_Collected material_

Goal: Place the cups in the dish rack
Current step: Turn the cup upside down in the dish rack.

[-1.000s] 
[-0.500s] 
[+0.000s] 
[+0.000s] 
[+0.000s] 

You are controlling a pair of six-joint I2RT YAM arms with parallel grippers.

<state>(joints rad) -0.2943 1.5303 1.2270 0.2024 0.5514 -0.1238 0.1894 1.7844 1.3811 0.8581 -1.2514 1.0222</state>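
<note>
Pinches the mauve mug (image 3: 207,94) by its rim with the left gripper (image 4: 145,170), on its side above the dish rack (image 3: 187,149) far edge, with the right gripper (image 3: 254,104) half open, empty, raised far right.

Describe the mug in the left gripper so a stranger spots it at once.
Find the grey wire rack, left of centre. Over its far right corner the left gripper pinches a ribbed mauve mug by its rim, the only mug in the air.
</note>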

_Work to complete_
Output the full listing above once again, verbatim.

_Answer to the exercise_
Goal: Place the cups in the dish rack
Current step: Turn the cup upside down in the dish rack.

[-1.000s] 
[-0.500s] 
[+0.000s] 
[+0.000s] 
[+0.000s] 

You are controlling a pair of six-joint I2RT YAM arms with parallel grippers.

<state>(joints rad) -0.2943 1.5303 1.2270 0.2024 0.5514 -0.1238 0.1894 1.7844 1.3811 0.8581 -1.2514 1.0222</state>
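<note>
Pinches the mauve mug (image 3: 207,94) by its rim with the left gripper (image 4: 145,170), on its side above the dish rack (image 3: 187,149) far edge, with the right gripper (image 3: 254,104) half open, empty, raised far right.

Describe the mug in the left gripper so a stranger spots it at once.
Find the grey wire rack, left of centre. Over its far right corner the left gripper pinches a ribbed mauve mug by its rim, the only mug in the air.
</note>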

The response is now done.